Bogense (/da/) is a town in central Denmark, located on Funen in Nordfyn municipality, Region of Southern Denmark. The town has a population of 3,944 (1 January 2026). With its half-timbered houses, narrow streets and large marina, it is a popular tourist spot in the summer. The town is connected to Odense and Middelfart via buses operated by Fynbus.

The town was the seat of Bogense Municipality until the 2007 Municipal Reform, when Bogense merged into the new Nordfyn Municipality. Though it is not the largest town, Bogense became the seat of the new municipality.

==History==
Bogense was first mentioned in 1288, when king Erik Menved made it into a borough ("købstad" in Danish). The town was probably established as a trading post at the end of the 12th century. Its layout with a central main street and a number of cross streets is typical of medieval development. The town is thought to have grown up as a result of the ferry which provided a connection to Klakring in Jutland in the Middle Ages. It was probably granted privileges as a market town with a municipal charter during the second half of the 13th century.

For most of the 16th century, Bogense prospered from its flourishing trade but in 1575 it was almost completely destroyed by fire. Despite reduced taxes and other incentives from the Crown, the town never really recovered. Furthermore, like most Danish communities, in the 17th century it suffered from a reduction in trade, becoming Funen's smallest market town with only 438 inhabitants in 1672. The situation improved somewhat in the 19th century after a new harbour was established in 1844. The Bogense ferry, which had begun to lose its significance at the end of the 17th century, was discontinued in 1854. In 1882, the town was connected to Odense by rail while the harbour was enlarged in 1874 and 1894 attracting a shipyard and various smaller industries.

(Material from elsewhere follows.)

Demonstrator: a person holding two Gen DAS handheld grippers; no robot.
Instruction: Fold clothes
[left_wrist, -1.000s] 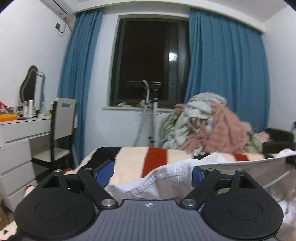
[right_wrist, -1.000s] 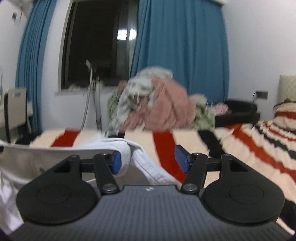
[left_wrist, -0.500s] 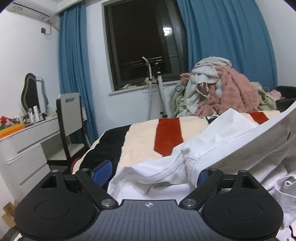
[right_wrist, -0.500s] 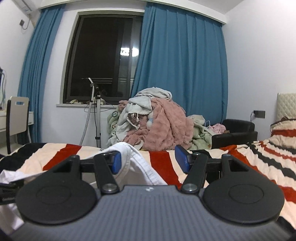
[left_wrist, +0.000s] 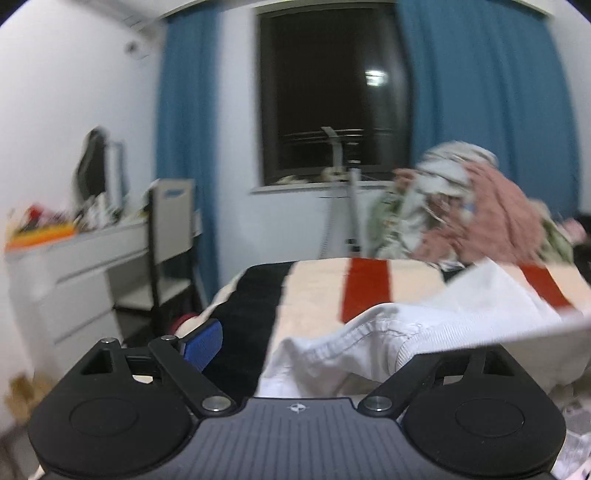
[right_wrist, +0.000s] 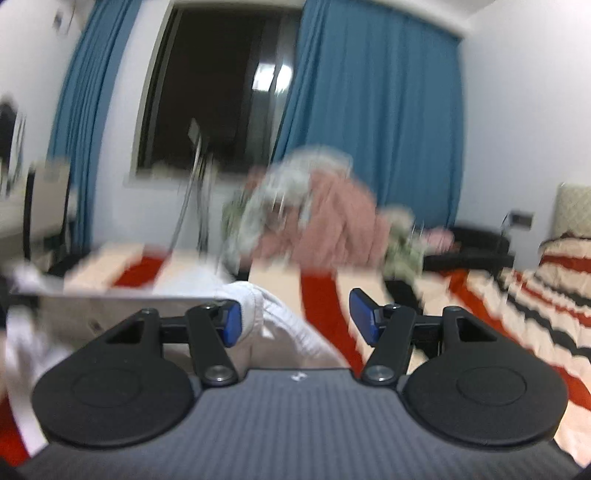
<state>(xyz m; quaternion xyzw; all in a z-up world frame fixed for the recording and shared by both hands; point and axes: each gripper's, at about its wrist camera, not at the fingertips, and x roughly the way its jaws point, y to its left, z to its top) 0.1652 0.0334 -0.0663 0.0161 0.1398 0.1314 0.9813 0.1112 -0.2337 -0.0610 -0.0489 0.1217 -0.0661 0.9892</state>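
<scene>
A white garment (left_wrist: 424, 325) lies bunched on the striped bed, its seamed edge running between the fingers of my left gripper (left_wrist: 303, 350). Those jaws stand wide and are still spreading. The left blue pad (left_wrist: 203, 347) is bare; cloth drapes over the right finger and hides its pad. In the right wrist view the same white garment (right_wrist: 273, 314) bulges against the left blue pad (right_wrist: 232, 323) of my right gripper (right_wrist: 295, 321). Its jaws are opening, with a gap to the right pad. A taut flat edge of the garment stretches off to the left.
The bed's red, black and cream striped blanket (left_wrist: 314, 284) fills the foreground. A heap of pink and pale clothes (left_wrist: 472, 210) rises at its far end. A white dresser (left_wrist: 74, 266) and a chair (left_wrist: 170, 229) stand left; a dark armchair (right_wrist: 476, 243) is at the right.
Both views have swung and are blurred now. The white cloth has slid over the left gripper's right pad. The right gripper's pads stand slightly farther apart, with the cloth against the left pad only.
</scene>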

For most of the 20th century, the town's principal occupation remained trade but it faced increasing competition from nearby Odense. A few small industries were established resulting in a modest increase in population from 2,747 in 1911 to 3,414 in 2004. Development has recently moved increasingly into the service sector, especially after the seat of Nordfyn Municipality's was established in Bogense in 2007.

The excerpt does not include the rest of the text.